All I will say is this: As management in my industry "evolves", it is rapidly becoming more educated, while not necessarily maintaining their knowledge about a damn thing regarding any of the actual processes involved in keeping the business afloat. The people who did know all of those processes, either are retiring or dragging up. They continue to be replaced by better educated people, instead of moving up experienced workers. A lot of these engineers and project managers have the best of intentions, but again, no real idea how things actually work, and generally don't appreciate input from the unwashed masses.

I don't think this is really anything new, I am maybe just getting old.

The two wretched travesties American education has bestowed on us is first the belief that education is more important than intelligence, and second the belief that formal education is the only way to learn.

I swear that a wet young kid I once knew stayed in school because the job market sucked when he was graduating, and in order to defer his student loans he went on the get his Ph. D. in Electrical Engineering. I met him at his very first job at age 26, and he was completely lost trying to run a tank farm installation for the government. But he was the big boss. Other examples abound. This was just the worst one I ever saw.

Another great young kid I worked with, in his mid thirties, was one of the sharpest guys we had in the group I was working with at the time.

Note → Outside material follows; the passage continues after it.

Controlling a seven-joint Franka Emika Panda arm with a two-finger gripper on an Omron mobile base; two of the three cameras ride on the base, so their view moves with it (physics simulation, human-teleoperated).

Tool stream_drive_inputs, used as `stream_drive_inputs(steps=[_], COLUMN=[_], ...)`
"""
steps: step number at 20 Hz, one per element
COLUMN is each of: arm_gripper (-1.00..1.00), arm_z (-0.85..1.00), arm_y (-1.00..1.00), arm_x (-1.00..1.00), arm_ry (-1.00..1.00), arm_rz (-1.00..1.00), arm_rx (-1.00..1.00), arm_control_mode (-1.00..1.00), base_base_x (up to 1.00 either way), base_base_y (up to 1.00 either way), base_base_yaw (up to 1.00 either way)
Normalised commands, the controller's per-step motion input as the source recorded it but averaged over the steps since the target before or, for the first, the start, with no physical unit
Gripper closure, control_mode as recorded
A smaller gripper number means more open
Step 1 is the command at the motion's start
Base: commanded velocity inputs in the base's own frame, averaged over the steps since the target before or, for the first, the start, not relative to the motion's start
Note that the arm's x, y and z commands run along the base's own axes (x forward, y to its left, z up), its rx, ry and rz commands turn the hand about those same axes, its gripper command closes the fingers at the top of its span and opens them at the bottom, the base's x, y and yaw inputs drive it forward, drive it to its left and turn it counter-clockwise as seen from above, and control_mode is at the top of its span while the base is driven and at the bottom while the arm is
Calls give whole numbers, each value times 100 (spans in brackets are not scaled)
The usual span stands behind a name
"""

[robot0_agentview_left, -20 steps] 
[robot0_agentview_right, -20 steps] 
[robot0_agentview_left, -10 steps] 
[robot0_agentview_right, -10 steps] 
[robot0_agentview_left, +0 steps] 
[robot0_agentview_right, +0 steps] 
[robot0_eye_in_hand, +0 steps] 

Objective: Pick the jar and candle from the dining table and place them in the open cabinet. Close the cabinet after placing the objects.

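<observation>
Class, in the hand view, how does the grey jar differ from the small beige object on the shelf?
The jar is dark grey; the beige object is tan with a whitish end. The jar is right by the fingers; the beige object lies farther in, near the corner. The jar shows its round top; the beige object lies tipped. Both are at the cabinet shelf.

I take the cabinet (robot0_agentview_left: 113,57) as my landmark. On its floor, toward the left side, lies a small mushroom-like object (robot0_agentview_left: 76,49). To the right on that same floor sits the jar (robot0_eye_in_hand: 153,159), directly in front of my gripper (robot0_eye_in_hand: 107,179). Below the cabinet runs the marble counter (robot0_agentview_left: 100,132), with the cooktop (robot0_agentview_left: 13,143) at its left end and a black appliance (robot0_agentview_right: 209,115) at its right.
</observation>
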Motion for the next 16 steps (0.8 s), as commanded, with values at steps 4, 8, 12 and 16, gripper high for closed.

We ran up onto a new twist in the system we were working on, and I expected him to try several approaches until he found a good solution. He did nothing. When I asked him what was up he said he had never been trained. His "education" had taught him "how to be taught," not "how to think."
 
I work in an industry where much of the upper management were entry level at one point, worked their way up (like myself). But the industry has changed considerably since I started 30 years ago, and some of the management still think it operates the same way it did.

One thing I also have found is that from front line employees to top brass is prairie dog mentality. I ran a department that had peak hours from 5am to 8am and then 3pm to 5pm when we closed, but we were open for business the whole time. Our publisher would come to work every morning around 9:30 ish and he had to walk through our deparment to get to his office. He saw us during a down time and figured that we had too many employees in the department and set about paring us down. My point is, like a prairie dog popping its head up quickly, he was only getting a snapshot. Based on that snapshot he was absolutely correct. Based on the true work day, he scuttled the department and we were unable to deliver the service that he and I really believed we should deliver.
 
This is a good place to vent my gripe. I work managing a satellite office in a smaller town, the main office in the larger town is the "big money maker" (but also the big expense). We have a special client luncheon next Tuesday my staff and I are supposed to be inviting our larger clients to attend. My problem? Even after repeated attempts, phone calls and emails, I still don't know what this luncheon is about. Do I go to my clients and say "Hey, take some time out of your schedule, drive 30 miles down the interstate and go to this mystery luncheon the main office is having. It could be worth your while."